About this exercise:
Everything in the listing below should be written out again exactly, except the pictures.

Data section:

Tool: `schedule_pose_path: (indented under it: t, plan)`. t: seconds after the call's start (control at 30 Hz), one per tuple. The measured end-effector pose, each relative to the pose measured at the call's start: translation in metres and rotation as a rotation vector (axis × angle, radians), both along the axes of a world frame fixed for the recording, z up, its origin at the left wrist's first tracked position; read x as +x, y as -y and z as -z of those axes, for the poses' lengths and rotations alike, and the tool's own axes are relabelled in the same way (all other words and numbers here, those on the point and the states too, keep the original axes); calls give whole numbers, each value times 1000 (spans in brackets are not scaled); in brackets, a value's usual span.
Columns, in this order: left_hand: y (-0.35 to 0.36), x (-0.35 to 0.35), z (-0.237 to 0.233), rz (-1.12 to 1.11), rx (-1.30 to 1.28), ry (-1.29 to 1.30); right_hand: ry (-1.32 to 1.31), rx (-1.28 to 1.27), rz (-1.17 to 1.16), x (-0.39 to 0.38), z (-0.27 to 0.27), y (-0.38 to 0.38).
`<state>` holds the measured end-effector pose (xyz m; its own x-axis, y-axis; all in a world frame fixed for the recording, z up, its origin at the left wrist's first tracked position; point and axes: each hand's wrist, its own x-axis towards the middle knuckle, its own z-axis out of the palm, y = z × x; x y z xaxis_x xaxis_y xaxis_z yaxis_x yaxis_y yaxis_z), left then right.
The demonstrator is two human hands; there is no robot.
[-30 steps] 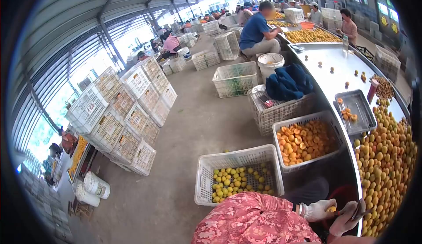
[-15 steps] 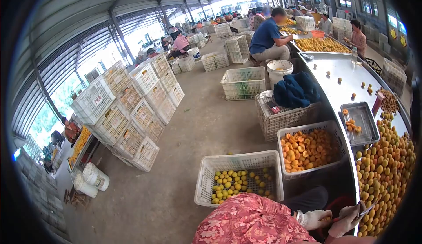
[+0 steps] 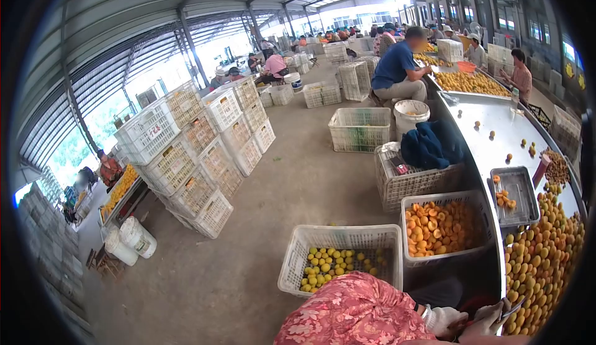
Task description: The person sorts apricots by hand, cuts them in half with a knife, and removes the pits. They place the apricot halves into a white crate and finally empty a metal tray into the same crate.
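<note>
At the bottom edge, my left hand (image 3: 444, 321) wears a white glove below a red floral sleeve (image 3: 360, 311). Its fingers are curled, and what they hold is hidden. Close beside it on the right, my gloved right hand (image 3: 487, 321) is closed on a thin knife (image 3: 514, 308), whose blade points up and right. Apricots (image 3: 539, 264) lie heaped on the metal table beside my right hand. Halved orange fruit (image 3: 434, 226) fills a white crate ahead of my hands. A second crate (image 3: 288, 264) to its left holds yellow-green fruit (image 3: 323, 264).
A metal tray (image 3: 514, 195) with a few fruit halves sits on the metal table (image 3: 475, 135). Dark blue cloth (image 3: 431, 146) lies on a crate, with a white bucket (image 3: 411, 114) behind. A person in blue (image 3: 397, 65) sits farther along. Crates (image 3: 180, 158) are stacked at left.
The view has shifted, so most of the scene sits lower and farther right. My hands remain close together; the fruit piece visible earlier in my left hand is now hidden.
</note>
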<state>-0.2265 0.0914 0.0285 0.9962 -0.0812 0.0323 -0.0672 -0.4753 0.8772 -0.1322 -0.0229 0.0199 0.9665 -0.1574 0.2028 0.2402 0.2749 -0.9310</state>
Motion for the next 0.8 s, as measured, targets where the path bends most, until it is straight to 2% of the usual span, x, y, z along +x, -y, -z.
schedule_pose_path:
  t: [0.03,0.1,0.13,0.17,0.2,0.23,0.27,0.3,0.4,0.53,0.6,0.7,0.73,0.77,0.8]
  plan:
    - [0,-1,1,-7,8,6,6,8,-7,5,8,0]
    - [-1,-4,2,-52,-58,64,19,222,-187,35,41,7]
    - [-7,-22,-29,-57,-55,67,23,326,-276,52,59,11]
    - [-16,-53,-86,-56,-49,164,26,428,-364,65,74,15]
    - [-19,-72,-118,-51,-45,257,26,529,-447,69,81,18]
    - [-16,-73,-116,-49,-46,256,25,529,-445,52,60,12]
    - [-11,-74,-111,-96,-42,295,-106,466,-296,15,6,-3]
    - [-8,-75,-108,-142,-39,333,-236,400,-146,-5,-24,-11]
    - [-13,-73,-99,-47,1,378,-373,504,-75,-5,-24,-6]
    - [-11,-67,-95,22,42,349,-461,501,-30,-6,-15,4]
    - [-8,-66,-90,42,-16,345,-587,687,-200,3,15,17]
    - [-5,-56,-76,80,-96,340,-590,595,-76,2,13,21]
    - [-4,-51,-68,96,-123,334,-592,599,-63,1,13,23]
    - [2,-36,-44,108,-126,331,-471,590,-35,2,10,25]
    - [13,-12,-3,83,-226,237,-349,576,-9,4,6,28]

Solution:
Tool: `schedule_pose_path: (indented under it: t, plan)`. t: seconds after the call's start (control at 30 Hz), one per tuple. The measured end-effector pose, each relative to the pose measured at the call's start: translation in metres and rotation as a rotation vector (axis × angle, radians), both along the axes of a world frame fixed for the recording, z up, its origin at the left wrist's first tracked position; read x as +x, y as -y and z as -z of those axes, for the poses' lengths and rotations alike, and the tool's own axes are relabelled in the same way (all other words and numbers here, those on the point and the states too, keep the original axes); calls give whole numbers, each value times 1000 (spans in brackets are not scaled); in brackets, a value's usual span.
Columns, in this order: left_hand: y (-0.35 to 0.36), x (-0.35 to 0.35), z (-0.237 to 0.233), rz (-1.12 to 1.11), rx (-1.30 to 1.28), ry (-1.29 to 1.30); right_hand: ry (-1.32 to 1.31), rx (-1.28 to 1.27), rz (-1.17 to 1.16), x (-0.39 to 0.38), z (-0.27 to 0.27), y (-0.38 to 0.38).
`<state>` holds the measured end-effector pose (xyz m; its own x-axis, y-axis; all in a world frame fixed for the recording, z up, its origin at the left wrist's first tracked position; point and axes: each hand's wrist, its own x-axis towards the middle knuckle, its own z-axis out of the palm, y = z × x; x y z xaxis_x xaxis_y xaxis_z yaxis_x yaxis_y yaxis_z), left then right.
The demonstrator is two human hands; there is no robot.
[-30 steps] 
[-15 steps] 
[+0 steps] 
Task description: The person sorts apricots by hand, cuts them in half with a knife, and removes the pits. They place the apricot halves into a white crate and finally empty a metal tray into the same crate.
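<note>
At the bottom edge, my left hand (image 3: 444, 321) wears a white glove below a red floral sleeve (image 3: 360, 311). Its fingers are curled, and what they hold is hidden. Close beside it on the right, my gloved right hand (image 3: 487, 321) is closed on a thin knife (image 3: 514, 308), whose blade points up and right. Apricots (image 3: 539, 264) lie heaped on the metal table beside my right hand. Halved orange fruit (image 3: 434, 226) fills a white crate ahead of my hands. A second crate (image 3: 288, 264) to its left holds yellow-green fruit (image 3: 323, 264).
A metal tray (image 3: 514, 195) with a few fruit halves sits on the metal table (image 3: 475, 135). Dark blue cloth (image 3: 431, 146) lies on a crate, with a white bucket (image 3: 411, 114) behind. A person in blue (image 3: 397, 65) sits farther along. Crates (image 3: 180, 158) are stacked at left.
The view has shifted, so most of the scene sits lower and farther right. My hands remain close together; the fruit piece visible earlier in my left hand is now hidden.
</note>
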<state>-0.2265 0.0914 0.0285 0.9962 -0.0812 0.0323 -0.0672 -0.4753 0.8772 -0.1322 -0.0229 0.0199 0.9665 -0.1574 0.2028 0.2402 0.2749 -0.9310</state>
Motion for the next 0.8 s, as measured, targets where the path bends most, until it is straight to 2% of the usual span, x, y, z along +x, -y, -z.
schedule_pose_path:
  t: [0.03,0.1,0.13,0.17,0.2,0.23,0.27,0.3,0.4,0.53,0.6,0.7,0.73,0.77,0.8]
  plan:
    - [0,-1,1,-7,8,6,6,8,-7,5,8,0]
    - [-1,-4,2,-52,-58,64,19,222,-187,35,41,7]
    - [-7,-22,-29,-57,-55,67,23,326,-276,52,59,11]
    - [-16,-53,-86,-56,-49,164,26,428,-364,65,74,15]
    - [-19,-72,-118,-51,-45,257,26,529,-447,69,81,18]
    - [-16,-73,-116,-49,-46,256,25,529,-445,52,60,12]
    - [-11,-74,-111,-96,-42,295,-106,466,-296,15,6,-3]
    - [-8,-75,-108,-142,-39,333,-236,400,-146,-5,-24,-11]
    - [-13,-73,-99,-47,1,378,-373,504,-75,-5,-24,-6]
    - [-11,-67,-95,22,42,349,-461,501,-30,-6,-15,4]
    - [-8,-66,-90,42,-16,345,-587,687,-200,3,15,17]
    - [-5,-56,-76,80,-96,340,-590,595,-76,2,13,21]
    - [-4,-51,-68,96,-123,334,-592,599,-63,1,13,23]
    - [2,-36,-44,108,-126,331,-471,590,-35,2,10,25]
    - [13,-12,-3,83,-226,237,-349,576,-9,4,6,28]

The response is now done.